With 1,000 people in a society, things are a good deal more complex. The group can still operate as a whole, but no single person has an effectively managed relationship with each and every other member. Each member can still get what they need to promote individual and group survival, but numerous interactions are obstructed by lack of ability to effectively process the relationship.
With 10,000 people in a society, the complexity involved becomes unmanageable to any individual, as most interactions necessary for survival involve, from the individual's point of view, "strangers".
But when some form of exchange is agreed upon, when the idea of money enters the system, stresses resulting from complexity are relaxed. Instead of having to trade, barter, and make agreements with 60 different people to build a house for yourself, most of whom you don't know, don't understand, and don't regularly deal with, instead you get paid money for your furniture-building efforts in society, and you can pay others to build the house, who then may pay you to build their furniture.
So my answer to "what is money?" Money is a standardized, agreed-upon, form of exchange. And "why do we use money?" In an attempt to manage a society too complex for any single individual to manage.
Interesting analysis.
In every society, decisions are made as to who is more "deserving" and who is less deserving.

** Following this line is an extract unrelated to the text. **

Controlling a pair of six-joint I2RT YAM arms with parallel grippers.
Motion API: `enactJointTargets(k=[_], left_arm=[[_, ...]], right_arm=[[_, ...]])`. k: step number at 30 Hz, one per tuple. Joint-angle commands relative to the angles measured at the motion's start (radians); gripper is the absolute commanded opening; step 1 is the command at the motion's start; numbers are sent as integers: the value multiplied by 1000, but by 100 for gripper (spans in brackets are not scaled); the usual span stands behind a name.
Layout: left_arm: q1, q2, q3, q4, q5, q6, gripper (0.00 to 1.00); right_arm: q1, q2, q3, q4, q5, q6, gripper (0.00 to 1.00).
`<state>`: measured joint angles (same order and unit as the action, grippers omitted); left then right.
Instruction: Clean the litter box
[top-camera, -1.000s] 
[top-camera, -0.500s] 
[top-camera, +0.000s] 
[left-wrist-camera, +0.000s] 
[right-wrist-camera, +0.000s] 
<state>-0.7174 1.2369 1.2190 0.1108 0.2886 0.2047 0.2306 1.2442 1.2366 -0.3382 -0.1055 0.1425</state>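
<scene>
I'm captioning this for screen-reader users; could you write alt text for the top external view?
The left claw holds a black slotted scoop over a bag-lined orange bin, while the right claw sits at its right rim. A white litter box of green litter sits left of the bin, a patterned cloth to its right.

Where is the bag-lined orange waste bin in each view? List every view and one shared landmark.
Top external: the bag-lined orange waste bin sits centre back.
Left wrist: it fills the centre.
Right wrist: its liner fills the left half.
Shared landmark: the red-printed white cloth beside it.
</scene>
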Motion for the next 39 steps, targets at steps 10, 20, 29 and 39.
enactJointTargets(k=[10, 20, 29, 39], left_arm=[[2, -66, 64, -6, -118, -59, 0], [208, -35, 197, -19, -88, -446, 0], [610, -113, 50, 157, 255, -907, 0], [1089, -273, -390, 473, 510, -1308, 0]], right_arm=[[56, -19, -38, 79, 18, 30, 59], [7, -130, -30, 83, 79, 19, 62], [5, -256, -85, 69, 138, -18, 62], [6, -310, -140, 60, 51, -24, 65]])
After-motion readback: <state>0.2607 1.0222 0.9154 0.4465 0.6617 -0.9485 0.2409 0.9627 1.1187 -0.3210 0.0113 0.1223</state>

Those who are deemed more deserving (i.e. male, white, of the proper political affiliation, etc.) are allocated (paid) more money while those who are deemed less deserving are paid less.
I hadn't thought of it that way before. Thanks!
It's the rule of 150. To summarize a person is capable of keeping organized in their head the names and faces of so many people, that grows linearly, but the relationships between those people grows exponentially. People can can fully understand a group with an upper limit of around 150 people. I learned about it in either Freakonomics or The Tipping Point, I forget which. After that threshold is reached some system needs to supplant that personal knowledge of people and their relationship to each other with a functional metric which they can all comprehend.
Tim
Thank you for those references. I will check them out.
150 = about the upper limit to band size in the long 99% of human history when we lived as hunter-gatherers. Not a coincidence.
That's an awfully good description. You might want to add it to Wikipedia's definition.